Reprinted with permission from Washington Spectator.

America prides itself on peaceful transitions from one president to the other. No coups. No backstabbing. No backward glances at what might have been. We witness this every four years or, at the most, every eight.

No matter how bitter a presidential campaign or how antithetical an outgoing president’s policies and ideology may be from his successor’s, the newcomer is ushered into the highest office in the land with dignity and courtesy. Such continuity is a fundamental tenet of the United States.

Only in the weeks preceding the Civil War was it violated, when the southern states seceded after the election of Abraham Lincoln. What followed took the lives of roughly 620,000 men over the next four years—approximately two percent of the nation’s population.

Also part of our tradition is the absence of any remonstrance from one president toward another, regardless of the ideological gulf between them. Almost since the founding of the nation, it has been considered unthinkable for a former president to criticize a sitting president.

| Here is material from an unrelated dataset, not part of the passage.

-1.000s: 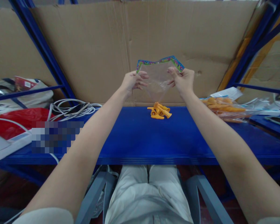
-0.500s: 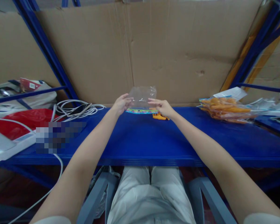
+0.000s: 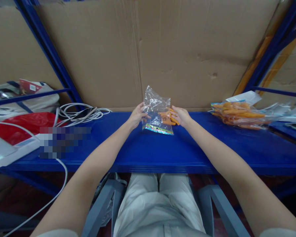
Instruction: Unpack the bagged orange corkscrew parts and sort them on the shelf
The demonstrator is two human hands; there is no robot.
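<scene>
A clear plastic bag (image 3: 153, 102) with a colourful printed strip along its near edge is held up above the blue table. My left hand (image 3: 137, 116) pinches its left side between thumb and fingers. At the bag's right side, my right hand (image 3: 180, 116) has its fingers closed on an orange object (image 3: 173, 120). Part of that object shows through the clear film, and its exact kind is hard to make out. Whether it lies inside the bag or behind it, I cannot tell.
Packed orange items in clear bags (image 3: 236, 113) lie at the right of the blue table (image 3: 148, 153). Coiled white cables (image 3: 85, 113), a red bag (image 3: 37, 123) and a white power strip (image 3: 17, 151) are at the left. Cardboard (image 3: 175, 49) stands behind.
The bag has turned and come lower, its printed strip now nearer me. My right hand has left the bag's film and taken hold of the orange object, which was on the table.
</scene>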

But as these are the times that try men’s (and women’s) souls, such niceties must cease. Since January 20, the nation’s most fundamental values have been distorted, as the man who spoke of “carnage” at his inauguration presides over a divided and fractious nation. This carnage—a blow to our comity and polity, to our sense of union and of purpose—Trump has personally unleashed. If this is what is in store for us over the next four years, the United States may be unrecognizable by 2020.

If this is what is in store for us over the next four years, the United States may be unrecognizable by 2020.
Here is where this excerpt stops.